Une première en France
Si l'organisation des examens sur une seule journée se faisait déjà dans d'autres services, pour d'autres pathologies, l'expérience de l'hôpital Tenon est une première en France dans le domaine du cancer bronchique. L'électrochoc est venu de la thèse d'une interne du service qui analysait le parcours de soins des patients.
Un premier constat a montré que 30 % des patients diagnostiqués à Tenon entraient par les urgences et qu'une partie des patients programmés ne transitaient par l'hôpital de jour. Tenon n'était pas un cas isolé : « Une étude a montré que les délais en France ne respectent pas du tout les recommandations de l’INCa qui veulent qu'il s’écoule moins d'un mois entre la suspicion et le début du traitement », explique le Pr Marie Wislez, coordinatrice du projet. Le deuxième constat est celui de l'accès difficile entre la ville et l'hôpital. « Paris bénéficie d'une offre tellement importante qu'elle devient illisible pour nos collègues de la ville », explique le Dr Armelle Lavole.
La solution a résidé dans la création d'un numéro de téléphone et d'une adresse mail uniques pour les médecins généralistes et les pneumologues de ville, qui se voient proposer un créneau de consultation dès le premier appel. Le service dispose de 6 consultations par semaine, dédiées aux nouveaux cancers, 3 le mardi et 3 autres le vendredi.
Combattre l'anxiété
La période entre la prise de rendez-vous et l'annonce est très anxiogène, comme nous le confie ce patient croisé dans les couloirs, en train d'attendre l'annonce des résultats. « J'ai peur du résultat bien sûr, mais je gère plus facilement ma peur que celle de mes enfants à qui je n'ai pas de réponse à donner tant que je n'ai pas fait mes examens, confie-t-il. Au moins j'aurais des choses à leur dire. »
L'entrée dans le circuit du diagnostic se fait au même étage que les chimiothérapies en hospitalisation de jour, ce qui a nécessité quelques aménagements, comme nous le confirme une des infirmières du service : « Nous nous efforçons de séparer les patients qui viennent pour un diagnostic de ceux qui viennent pour une chimiothérapie et dont l'état est une source d'angoisse supplémentaire. »
Quel bilan ?
« Notre objectif est qu'il y ait moins de 7 jours d'attente entre la prise de contact par le médecin généraliste et la prise en charge en ambulatoire. Pour l'instant, nous avons une médiane de 4 jours », se réjouit le Dr Lavole. Les patients qui ont franchi les portes du service sont en outre bien sélectionnés, puisque, selon le Pr Wislez, « un cancer bronchique a été confirmé dans 70 % des cas ; dans 6 % des cas il s’agissait des métastases d’autres cancers ».

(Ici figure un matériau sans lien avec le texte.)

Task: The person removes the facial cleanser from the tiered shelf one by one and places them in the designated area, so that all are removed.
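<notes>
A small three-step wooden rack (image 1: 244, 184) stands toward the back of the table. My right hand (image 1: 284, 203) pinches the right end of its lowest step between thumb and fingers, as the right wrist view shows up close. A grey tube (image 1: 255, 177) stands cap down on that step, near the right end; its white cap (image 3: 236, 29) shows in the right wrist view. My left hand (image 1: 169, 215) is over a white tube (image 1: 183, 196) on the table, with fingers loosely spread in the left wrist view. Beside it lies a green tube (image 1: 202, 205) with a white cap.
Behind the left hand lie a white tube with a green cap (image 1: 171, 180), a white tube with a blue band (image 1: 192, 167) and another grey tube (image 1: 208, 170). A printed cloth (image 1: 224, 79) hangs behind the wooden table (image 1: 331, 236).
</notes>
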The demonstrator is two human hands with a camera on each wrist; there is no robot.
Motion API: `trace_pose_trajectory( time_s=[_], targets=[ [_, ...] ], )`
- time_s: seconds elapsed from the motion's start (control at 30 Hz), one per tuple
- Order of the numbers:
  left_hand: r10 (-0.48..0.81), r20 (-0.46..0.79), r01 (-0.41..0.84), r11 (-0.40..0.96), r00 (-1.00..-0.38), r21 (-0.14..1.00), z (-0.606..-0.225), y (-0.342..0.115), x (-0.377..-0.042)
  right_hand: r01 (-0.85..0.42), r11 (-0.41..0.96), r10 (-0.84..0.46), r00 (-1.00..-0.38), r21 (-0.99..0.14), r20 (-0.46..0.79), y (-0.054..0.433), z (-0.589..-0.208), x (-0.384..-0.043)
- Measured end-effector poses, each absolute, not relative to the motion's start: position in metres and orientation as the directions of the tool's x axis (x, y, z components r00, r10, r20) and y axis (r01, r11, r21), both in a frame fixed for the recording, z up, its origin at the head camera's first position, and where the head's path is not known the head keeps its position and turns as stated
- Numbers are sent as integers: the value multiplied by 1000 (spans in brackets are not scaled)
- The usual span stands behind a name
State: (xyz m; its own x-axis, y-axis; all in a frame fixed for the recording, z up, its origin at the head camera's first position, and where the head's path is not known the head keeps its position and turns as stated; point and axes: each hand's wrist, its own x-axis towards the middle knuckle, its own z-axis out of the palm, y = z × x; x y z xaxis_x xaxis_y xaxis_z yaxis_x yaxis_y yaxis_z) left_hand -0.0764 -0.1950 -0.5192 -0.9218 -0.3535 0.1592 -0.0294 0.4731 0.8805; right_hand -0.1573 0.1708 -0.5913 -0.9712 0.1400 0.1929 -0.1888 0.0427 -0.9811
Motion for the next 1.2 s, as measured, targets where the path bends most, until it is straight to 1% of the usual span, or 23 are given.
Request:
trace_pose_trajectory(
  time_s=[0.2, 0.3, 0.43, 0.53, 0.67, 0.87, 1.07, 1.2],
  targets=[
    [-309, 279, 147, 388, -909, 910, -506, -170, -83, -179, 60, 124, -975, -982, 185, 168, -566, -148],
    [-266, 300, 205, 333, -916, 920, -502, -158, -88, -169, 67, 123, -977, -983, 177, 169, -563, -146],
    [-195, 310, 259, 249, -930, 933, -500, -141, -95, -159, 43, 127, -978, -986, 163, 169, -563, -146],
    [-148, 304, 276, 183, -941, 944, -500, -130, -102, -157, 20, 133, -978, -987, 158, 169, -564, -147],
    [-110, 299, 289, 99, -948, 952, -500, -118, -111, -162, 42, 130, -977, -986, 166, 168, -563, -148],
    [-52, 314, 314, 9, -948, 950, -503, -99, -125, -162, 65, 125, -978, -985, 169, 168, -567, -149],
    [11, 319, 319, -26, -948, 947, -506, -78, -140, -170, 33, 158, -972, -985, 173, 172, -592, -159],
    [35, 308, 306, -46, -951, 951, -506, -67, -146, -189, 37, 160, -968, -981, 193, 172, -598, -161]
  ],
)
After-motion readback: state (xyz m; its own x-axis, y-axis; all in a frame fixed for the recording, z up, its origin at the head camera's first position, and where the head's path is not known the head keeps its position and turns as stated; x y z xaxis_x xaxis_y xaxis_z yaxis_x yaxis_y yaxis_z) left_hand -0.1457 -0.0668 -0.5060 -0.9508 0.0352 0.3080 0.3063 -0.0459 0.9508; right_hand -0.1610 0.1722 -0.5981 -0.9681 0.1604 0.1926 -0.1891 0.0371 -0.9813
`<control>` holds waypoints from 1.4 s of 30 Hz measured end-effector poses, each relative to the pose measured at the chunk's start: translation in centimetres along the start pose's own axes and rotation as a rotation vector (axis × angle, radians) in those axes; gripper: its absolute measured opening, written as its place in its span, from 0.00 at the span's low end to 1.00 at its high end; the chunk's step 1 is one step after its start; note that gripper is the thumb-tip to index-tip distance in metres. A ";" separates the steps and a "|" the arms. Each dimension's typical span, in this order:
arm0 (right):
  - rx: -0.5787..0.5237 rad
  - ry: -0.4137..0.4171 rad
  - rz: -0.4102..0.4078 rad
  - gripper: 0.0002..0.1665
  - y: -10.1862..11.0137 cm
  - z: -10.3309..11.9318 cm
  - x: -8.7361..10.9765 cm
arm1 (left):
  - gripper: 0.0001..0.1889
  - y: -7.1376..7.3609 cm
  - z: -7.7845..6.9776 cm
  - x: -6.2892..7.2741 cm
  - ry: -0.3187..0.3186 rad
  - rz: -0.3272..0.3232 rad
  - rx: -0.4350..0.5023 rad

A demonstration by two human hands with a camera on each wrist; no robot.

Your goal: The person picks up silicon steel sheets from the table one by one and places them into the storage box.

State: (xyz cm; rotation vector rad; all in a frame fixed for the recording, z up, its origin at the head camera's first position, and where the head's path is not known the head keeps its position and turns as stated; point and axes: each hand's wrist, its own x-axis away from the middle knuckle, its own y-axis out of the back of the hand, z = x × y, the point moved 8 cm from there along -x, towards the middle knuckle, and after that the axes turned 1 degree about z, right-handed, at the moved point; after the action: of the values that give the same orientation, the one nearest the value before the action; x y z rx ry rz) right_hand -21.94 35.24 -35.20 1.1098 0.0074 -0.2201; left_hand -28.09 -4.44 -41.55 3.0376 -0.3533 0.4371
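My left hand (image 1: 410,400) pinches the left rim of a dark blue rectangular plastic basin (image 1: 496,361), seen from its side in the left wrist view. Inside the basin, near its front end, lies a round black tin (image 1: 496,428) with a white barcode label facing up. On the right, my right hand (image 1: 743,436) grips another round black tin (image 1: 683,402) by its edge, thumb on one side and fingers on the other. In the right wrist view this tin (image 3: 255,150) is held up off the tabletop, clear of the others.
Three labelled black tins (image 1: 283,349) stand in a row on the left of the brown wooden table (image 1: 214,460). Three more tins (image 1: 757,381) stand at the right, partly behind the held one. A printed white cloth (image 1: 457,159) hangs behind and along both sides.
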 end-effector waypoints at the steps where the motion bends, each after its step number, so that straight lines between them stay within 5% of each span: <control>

Une évaluation du dispositif doit intervenir en début d'année pour vérifier l'impact de cette nouvelle organisation sur le service, et l'utilisation effective des places réservées, surtout en médecine nucléaire où chaque rendez-vous non respecté entraîne le gaspillage de plusieurs centaines d'euros en produit radioactif commandé à l'avance.